Stored entries
--

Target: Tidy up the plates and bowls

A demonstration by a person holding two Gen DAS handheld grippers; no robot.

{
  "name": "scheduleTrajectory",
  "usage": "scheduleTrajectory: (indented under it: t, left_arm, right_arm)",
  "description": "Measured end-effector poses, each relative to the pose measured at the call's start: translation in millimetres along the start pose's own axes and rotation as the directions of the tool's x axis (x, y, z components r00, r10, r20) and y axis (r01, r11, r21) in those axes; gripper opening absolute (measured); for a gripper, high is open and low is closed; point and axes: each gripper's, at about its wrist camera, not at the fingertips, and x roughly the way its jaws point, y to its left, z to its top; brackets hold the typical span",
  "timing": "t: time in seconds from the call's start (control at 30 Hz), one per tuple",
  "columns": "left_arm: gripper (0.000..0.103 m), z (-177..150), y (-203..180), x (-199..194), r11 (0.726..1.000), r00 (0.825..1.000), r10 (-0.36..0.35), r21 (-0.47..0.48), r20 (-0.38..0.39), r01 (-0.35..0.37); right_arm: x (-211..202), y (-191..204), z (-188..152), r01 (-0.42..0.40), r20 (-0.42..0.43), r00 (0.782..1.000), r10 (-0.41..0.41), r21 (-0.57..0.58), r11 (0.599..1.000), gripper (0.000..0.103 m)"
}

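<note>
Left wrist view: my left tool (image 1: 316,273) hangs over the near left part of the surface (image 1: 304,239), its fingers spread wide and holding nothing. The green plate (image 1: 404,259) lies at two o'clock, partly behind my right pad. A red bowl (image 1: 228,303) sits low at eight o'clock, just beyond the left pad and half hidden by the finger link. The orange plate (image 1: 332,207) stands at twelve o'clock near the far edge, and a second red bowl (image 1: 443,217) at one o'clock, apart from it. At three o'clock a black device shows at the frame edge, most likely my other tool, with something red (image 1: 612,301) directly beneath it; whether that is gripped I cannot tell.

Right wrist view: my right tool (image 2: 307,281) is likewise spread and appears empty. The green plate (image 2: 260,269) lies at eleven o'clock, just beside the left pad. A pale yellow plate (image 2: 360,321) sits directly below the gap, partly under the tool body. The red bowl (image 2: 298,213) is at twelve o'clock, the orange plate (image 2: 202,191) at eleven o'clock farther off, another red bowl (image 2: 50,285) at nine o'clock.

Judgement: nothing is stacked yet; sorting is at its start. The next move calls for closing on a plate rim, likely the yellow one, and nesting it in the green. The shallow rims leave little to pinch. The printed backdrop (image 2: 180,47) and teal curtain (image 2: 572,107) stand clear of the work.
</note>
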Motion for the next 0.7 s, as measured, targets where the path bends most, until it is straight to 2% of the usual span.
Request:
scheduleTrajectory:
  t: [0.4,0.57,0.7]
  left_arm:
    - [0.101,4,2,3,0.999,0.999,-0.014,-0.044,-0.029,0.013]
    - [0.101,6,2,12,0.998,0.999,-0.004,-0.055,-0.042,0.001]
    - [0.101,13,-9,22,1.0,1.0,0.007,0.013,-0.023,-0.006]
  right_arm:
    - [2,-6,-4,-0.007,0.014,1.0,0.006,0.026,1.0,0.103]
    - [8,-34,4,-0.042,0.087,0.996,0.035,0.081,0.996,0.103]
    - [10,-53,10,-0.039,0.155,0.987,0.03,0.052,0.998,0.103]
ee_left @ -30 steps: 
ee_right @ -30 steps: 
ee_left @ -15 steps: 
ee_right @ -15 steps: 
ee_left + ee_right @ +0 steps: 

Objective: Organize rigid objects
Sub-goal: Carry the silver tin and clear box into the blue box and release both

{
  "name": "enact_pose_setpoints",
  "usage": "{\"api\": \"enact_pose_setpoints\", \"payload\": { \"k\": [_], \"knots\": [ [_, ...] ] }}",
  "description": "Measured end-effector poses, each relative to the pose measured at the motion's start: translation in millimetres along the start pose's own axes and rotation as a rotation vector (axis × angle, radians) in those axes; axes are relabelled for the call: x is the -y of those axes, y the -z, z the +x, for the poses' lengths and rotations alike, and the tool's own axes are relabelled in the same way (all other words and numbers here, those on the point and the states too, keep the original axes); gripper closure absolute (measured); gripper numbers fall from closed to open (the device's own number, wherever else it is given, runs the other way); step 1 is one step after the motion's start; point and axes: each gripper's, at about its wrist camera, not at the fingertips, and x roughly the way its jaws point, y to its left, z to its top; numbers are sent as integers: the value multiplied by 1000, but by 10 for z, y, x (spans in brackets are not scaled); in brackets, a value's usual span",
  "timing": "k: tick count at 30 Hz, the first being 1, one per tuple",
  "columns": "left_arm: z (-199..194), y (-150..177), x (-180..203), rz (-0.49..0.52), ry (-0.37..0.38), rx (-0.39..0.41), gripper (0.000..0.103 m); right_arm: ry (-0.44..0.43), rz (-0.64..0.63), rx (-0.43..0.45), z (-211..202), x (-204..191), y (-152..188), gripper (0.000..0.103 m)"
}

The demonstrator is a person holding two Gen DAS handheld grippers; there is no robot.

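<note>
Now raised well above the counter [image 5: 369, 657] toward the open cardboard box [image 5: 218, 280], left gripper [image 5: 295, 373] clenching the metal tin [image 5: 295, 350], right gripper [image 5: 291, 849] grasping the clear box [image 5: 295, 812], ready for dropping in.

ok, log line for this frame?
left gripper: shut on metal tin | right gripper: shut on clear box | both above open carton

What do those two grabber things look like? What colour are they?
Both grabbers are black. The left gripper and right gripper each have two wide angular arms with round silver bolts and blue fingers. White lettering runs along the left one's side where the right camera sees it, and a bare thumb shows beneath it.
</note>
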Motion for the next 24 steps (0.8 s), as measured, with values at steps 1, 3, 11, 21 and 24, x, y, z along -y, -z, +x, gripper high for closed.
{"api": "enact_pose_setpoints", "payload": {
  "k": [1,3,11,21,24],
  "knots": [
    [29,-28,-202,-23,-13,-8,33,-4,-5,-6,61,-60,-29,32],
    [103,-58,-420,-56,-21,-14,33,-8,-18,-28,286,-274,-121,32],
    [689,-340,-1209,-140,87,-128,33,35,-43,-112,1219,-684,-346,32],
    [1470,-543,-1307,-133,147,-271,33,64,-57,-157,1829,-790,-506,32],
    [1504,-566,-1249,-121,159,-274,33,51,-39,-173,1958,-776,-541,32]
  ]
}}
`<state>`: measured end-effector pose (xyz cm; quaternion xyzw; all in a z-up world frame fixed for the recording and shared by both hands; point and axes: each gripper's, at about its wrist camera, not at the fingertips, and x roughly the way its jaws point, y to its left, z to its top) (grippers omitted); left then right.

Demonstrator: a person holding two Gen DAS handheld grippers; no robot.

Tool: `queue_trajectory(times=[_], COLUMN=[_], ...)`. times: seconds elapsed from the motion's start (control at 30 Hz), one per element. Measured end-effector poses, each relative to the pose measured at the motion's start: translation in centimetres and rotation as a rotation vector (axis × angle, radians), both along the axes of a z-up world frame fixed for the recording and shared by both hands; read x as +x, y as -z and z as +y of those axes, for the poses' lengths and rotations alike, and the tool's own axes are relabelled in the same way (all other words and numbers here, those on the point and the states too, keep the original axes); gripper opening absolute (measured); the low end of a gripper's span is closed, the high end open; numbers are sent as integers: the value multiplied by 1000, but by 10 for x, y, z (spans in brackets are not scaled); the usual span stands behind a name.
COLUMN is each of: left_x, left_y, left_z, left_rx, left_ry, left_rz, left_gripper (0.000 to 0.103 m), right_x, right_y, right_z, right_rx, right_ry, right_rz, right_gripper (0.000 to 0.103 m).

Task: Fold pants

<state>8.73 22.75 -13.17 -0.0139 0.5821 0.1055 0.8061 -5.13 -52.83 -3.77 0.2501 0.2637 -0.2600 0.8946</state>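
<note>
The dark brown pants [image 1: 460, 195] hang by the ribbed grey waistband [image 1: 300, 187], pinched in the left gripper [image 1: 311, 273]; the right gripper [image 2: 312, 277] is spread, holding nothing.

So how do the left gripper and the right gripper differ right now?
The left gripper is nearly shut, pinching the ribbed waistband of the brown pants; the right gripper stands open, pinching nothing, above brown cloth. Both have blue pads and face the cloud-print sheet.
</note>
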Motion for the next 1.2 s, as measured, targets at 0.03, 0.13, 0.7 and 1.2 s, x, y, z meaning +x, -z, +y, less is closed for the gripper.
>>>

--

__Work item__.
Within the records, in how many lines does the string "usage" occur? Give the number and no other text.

__Response to the task__.
2